Maakt Booister zich zorgen over de toekomst? “Soms wel en soms niet. Die zorgen betreffen met name het bestaande gebied. Voor nieuwbouw zie ik een beweging ontstaan die rekening houdt met klimaatverandering, de mindset is aan het veranderen. Er zal een periode zijn waarin bebouwing die de afgelopen jaren is gerealiseerd niet goed bestand is tegen de invloeden van klimaatverandering. Voor alles wat vanaf nu wordt gebouwd ben ik niet zo bang. Hoe wrang ook, de wateroverlast die we in Limburg hebben gezien helpt, evenals de hitte van de afgelopen zomers, om nu betere keuzes te maken.”
Van appartement naar huis met tuin
Ook al is de mindset aan het veranderen en staat zwart op wit dat water en bodem sturen worden, onder druk wordt alles vloeibaar, weet Booister ook. Ze ziet in de woningbouwopgave zelf het grootste risico dat toch verkeerde keuzes gemaakt worden als het gaat om te bebouwen locaties. “Iedereen wil een woning met een tuin, ik ook. Jongeren nemen nu misschien genoegen met een klein appartement in de stad, maar wat als ze straks meer gaan verdienen? In Rotterdam schieten woontorens als paddenstoelen uit de grond, maar uiteindelijk willen de jongeren van nu toch ook die ruimte woning hebben? Uiteindelijk zijn ook buitenstedelijk woningen nodig.”

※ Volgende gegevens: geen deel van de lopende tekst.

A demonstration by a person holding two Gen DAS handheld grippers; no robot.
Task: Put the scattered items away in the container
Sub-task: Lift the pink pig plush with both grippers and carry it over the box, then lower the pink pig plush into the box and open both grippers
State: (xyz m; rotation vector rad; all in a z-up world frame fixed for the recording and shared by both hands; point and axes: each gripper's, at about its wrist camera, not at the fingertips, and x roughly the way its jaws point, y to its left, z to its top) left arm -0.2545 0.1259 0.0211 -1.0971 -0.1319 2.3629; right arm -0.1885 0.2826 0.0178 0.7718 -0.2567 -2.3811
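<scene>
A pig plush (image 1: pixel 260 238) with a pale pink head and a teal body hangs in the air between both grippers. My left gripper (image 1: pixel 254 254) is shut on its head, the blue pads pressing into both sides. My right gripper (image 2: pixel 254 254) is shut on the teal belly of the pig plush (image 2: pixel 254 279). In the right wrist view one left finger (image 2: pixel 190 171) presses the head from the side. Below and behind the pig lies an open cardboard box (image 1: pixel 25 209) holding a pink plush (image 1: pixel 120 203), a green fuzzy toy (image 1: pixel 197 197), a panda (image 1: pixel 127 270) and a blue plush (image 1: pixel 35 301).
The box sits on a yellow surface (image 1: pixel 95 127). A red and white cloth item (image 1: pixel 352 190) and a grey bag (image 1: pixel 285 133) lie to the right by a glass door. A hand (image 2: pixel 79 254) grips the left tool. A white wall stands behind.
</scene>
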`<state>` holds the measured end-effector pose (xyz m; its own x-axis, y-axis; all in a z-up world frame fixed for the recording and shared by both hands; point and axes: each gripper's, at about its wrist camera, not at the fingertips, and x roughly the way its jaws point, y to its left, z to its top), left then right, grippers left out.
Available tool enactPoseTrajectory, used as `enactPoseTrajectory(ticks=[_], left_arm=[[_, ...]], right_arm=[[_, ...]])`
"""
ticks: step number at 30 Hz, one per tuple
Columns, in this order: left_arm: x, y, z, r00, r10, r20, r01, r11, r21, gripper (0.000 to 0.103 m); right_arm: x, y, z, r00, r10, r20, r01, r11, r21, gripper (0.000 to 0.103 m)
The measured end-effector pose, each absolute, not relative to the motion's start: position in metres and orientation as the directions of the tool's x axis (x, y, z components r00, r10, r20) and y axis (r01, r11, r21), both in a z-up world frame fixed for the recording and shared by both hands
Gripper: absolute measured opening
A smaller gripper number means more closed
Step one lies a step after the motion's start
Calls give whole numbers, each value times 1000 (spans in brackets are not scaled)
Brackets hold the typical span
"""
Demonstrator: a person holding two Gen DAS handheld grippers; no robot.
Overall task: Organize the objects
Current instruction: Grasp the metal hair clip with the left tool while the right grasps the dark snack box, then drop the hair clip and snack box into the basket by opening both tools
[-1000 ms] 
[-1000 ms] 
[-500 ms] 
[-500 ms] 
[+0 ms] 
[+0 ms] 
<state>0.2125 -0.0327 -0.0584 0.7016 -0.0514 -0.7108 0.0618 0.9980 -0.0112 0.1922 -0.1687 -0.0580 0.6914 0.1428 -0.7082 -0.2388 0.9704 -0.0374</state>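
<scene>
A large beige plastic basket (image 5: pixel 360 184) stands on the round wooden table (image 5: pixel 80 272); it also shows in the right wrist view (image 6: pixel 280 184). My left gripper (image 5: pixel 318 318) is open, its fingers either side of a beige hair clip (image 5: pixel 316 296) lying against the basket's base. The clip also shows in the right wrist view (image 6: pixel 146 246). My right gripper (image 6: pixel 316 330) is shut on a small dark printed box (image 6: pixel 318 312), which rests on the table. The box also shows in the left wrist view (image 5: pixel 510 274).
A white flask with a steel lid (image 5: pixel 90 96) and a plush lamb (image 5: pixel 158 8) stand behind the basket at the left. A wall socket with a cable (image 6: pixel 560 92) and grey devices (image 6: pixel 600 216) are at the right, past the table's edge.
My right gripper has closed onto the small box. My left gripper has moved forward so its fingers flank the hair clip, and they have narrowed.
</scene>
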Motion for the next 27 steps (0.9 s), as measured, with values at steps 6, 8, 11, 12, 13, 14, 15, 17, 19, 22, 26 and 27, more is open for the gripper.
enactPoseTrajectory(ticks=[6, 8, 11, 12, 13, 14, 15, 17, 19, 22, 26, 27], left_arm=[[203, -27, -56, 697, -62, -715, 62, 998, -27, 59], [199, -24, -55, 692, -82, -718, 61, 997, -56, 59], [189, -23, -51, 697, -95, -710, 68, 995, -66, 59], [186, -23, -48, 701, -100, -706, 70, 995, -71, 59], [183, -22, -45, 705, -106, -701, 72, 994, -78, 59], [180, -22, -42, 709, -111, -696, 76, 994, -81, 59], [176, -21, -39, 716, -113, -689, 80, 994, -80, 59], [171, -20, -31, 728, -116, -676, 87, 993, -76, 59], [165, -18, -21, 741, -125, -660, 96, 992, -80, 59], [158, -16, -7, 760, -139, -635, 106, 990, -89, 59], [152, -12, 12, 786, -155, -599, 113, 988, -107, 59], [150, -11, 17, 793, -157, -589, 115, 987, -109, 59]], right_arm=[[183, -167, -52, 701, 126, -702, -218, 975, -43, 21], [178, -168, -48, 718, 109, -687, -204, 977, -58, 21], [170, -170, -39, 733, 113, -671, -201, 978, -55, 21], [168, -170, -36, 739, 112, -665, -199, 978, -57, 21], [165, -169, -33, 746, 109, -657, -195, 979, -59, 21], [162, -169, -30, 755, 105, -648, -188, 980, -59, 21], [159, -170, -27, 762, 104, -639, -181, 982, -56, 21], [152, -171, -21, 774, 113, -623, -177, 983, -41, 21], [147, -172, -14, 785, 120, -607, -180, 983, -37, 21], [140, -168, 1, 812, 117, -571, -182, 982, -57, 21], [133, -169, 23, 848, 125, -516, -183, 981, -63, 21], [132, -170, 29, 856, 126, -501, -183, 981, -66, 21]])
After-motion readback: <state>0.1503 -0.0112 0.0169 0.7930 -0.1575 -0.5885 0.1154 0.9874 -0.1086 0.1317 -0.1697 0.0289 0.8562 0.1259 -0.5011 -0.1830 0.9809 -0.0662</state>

De steeds maar stijgende grondprijs zou hier de helpende hand kunnen bieden. “Multifunctioneel landgebruik wordt hierdoor steeds normaler. Nu al zie je woningen met een schuurtje op de begane grond en de woonkamer op de eerste verdieping.”
Booister verwacht en hoopt dat in de toekomst kritischer wordt nagedacht over hoe en waar we gaan bouwen. “Uiteindelijk moeten de kosten voor klimaatadaptatie ergens terecht komen. Dus als je dan die woning met een tuin wil, dan zul je daarvoor moeten betalen. Gelukkig komt het dan terecht bij de mensen die toch al geld hebben om zich een eigen huis te veroorloven.”